**Material for this task**
____
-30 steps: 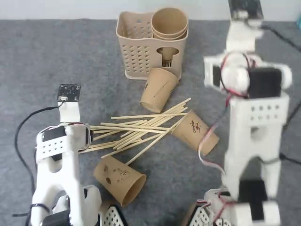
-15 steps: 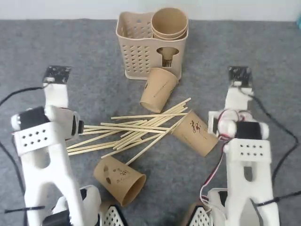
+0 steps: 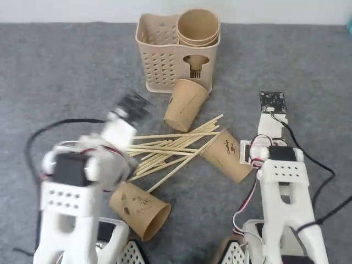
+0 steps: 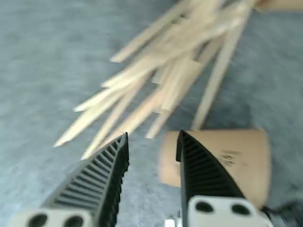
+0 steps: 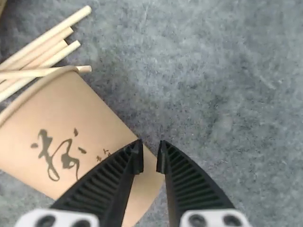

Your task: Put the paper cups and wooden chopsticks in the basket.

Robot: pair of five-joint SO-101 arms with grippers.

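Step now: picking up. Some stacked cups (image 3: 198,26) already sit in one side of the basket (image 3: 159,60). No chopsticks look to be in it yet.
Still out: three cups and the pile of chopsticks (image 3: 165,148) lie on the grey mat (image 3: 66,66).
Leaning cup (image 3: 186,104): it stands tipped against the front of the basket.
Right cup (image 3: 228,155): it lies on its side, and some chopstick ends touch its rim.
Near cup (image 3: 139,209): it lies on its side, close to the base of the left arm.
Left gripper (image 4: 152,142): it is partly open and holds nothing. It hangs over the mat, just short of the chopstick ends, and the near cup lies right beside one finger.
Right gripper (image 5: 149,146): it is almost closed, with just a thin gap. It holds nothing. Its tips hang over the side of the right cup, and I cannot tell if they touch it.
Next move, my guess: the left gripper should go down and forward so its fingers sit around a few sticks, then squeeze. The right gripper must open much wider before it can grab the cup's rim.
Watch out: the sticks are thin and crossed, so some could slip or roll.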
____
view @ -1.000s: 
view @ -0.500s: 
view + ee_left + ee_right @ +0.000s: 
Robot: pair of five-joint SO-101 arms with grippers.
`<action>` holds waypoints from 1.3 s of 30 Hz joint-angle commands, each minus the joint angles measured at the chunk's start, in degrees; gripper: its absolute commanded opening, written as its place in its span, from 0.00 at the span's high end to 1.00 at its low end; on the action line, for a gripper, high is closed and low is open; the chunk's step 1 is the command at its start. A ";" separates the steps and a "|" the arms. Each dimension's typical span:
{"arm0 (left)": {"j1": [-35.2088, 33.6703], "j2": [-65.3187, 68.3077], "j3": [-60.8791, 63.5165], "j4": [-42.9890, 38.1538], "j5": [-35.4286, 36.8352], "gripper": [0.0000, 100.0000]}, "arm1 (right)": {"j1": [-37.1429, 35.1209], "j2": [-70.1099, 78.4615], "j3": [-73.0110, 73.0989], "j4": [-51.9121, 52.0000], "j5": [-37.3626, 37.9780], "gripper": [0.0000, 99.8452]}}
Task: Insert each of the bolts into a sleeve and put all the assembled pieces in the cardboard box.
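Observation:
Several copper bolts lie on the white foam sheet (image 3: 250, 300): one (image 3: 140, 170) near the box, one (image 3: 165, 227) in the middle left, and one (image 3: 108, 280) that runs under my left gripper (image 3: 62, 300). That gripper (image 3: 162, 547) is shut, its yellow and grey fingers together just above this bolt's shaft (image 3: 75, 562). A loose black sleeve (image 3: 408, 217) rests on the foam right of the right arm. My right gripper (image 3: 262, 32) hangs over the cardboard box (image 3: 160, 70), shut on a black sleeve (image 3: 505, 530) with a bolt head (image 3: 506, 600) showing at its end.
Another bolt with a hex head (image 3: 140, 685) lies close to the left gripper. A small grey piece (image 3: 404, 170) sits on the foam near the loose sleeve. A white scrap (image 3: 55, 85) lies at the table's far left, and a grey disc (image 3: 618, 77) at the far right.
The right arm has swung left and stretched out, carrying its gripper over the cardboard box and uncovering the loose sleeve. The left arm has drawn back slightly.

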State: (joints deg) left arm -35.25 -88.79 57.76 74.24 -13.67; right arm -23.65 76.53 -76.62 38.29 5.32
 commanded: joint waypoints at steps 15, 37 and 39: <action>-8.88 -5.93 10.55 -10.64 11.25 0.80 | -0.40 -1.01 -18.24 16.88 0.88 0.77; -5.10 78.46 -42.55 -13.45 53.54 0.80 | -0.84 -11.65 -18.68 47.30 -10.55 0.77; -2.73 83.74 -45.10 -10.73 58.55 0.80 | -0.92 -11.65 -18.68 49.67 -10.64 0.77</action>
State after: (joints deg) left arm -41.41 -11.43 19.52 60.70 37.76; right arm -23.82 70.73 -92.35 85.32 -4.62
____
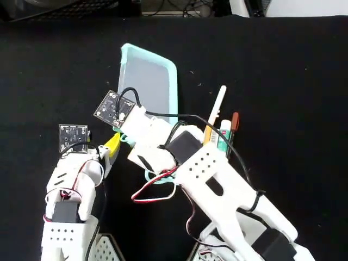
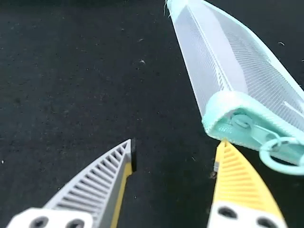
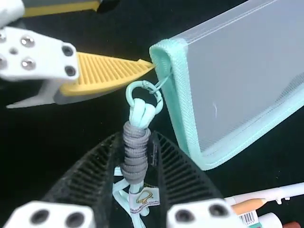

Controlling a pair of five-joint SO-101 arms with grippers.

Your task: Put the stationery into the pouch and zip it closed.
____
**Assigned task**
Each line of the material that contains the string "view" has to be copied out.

**Task output**
view @ -1.000s: 
view @ -0.500s: 
view + ee_left + ee_right @ +0.000s: 

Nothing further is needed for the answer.